[<prev] [next>] [<thread-prev] [thread-next>] [day] [month] [year] [list]
Message-ID: <20191101203048.GA6622@gmail.com>
Date: Fri, 1 Nov 2019 21:30:48 +0100
From: Ingo Molnar <mingo@...nel.org>
To: Linus Torvalds <torvalds@...ux-foundation.org>
Cc: Linux Kernel Mailing List <linux-kernel@...r.kernel.org>,
Peter Zijlstra <a.p.zijlstra@...llo.nl>,
Arnaldo Carvalho de Melo <acme@...radead.org>,
Jiri Olsa <jolsa@...hat.com>,
Alexander Shishkin <alexander.shishkin@...ux.intel.com>,
Mark Rutland <mark.rutland@....com>,
Thomas Gleixner <tglx@...utronix.de>
Subject: Re: [GIT PULL] perf fixes
* Linus Torvalds <torvalds@...ux-foundation.org> wrote:
> On Fri, Nov 1, 2019 at 10:48 AM Ingo Molnar <mingo@...nel.org> wrote:
> >
> > Alexander Shishkin (1):
> > perf/core: Start rejecting the syscall with attr.__reserved_2 set
>
> This seems to quite possibly break existing apps. Is there any reason
> to believe that existing users have actually cleared that field?

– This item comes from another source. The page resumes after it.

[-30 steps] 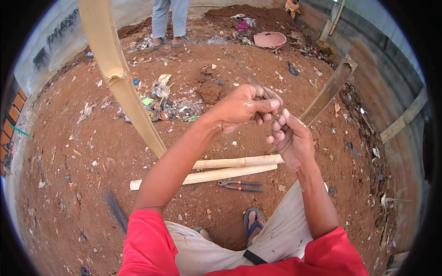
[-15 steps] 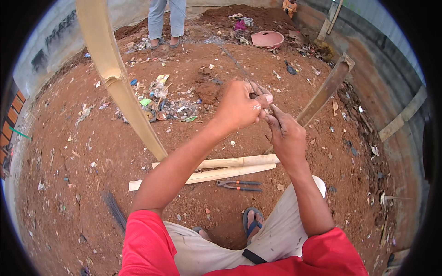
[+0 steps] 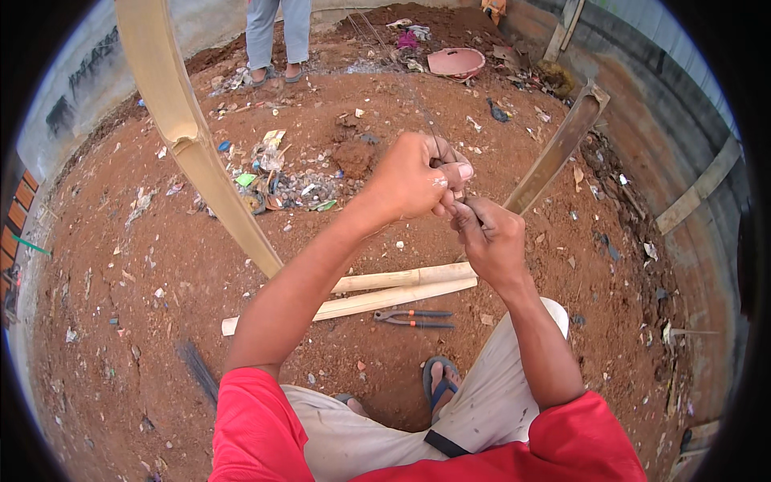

Yes, there's good reason to believe that the field ends up being zero
within the kernel even if old user-space uses the old, smaller structure:
> It's suspect for another reason too: the commit that added that field
> just added it to the end of the structure, with the argument that
> "aux_watermark will only matter for new AUX-aware code, so the old
> code should still be fine".
>
> So by *definition* those old kinds of users would never have cleared
> that field, because that field didn't exist.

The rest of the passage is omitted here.